Some are ready today; high frequency, clear inputs, defined outputs, minimal judgment required.
Some are almost ready; one prerequisite away from being AI-appropriate. Some belong permanently in the human layer; too judgment-intensive, too relationship-sensitive, or too high-stakes for the consequences of an AI error to be acceptable.
The fastest path to running AI workflows is identifying which category each workflow sits in before building anything. The slowest path is building in the wrong order and debugging the fallout.
This article gives a specific audit framework; four evaluation dimensions scored against a simple rubric; that produces a prioritised AI workflow list in two hours.
The highest-scoring workflows are the ones to build first. The lowest-scoring ones are the ones to leave human. The middle tier are the ones that need a specific prerequisite before AI can handle them.
The four audit dimensions: what to evaluate for each workflow
Dimension 1: Frequency and volume
What it measures: how often the workflow runs and how many instances occur per week.
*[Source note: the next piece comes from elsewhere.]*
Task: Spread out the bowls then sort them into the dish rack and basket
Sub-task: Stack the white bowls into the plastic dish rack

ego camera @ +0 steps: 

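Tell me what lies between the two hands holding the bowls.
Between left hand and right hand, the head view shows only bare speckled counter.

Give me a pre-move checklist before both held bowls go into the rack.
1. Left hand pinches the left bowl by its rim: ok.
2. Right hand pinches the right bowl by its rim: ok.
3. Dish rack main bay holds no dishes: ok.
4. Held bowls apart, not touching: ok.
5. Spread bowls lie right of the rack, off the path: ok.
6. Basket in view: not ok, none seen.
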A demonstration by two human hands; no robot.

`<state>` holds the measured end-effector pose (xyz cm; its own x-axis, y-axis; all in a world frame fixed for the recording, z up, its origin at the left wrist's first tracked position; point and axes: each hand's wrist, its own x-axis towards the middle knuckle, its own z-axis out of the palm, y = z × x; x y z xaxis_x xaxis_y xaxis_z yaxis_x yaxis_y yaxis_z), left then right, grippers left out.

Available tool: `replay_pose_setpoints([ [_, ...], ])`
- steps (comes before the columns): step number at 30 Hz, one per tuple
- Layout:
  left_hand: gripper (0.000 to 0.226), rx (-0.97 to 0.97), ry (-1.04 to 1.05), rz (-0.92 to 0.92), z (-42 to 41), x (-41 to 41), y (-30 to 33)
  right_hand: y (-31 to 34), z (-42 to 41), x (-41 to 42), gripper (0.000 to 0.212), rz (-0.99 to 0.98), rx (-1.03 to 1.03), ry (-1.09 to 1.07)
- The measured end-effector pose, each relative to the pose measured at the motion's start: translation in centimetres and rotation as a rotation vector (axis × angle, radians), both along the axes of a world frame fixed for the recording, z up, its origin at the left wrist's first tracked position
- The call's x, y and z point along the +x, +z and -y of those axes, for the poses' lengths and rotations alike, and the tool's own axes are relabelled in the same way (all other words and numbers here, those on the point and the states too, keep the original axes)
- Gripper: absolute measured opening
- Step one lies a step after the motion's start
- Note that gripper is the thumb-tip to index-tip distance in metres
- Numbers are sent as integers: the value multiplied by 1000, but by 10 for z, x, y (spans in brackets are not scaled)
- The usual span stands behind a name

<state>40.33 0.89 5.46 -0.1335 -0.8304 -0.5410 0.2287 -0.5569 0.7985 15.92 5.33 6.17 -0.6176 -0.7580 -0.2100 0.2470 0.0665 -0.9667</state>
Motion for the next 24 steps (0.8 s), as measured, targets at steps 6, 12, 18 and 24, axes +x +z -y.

Why it matters: AI investment in a workflow produces returns proportional to how often the workflow runs. A workflow that saves 20 minutes per run produces more weekly return at 20 runs per week than at 1 run per week. High-frequency workflows justify the build investment quickly; low-frequency workflows may not justify it at all.
| Frequency | Score |
|---|---|
| Daily or multiple times per day | 3 |
| 3–5 times per week | 2 |
| Weekly | 1 |
| Monthly or less | 0 |
The volume modifier: a workflow that runs once per week but processes 50 items per run scores the same as a workflow that runs daily. The total items processed per week is the relevant measure when individual runs process batches.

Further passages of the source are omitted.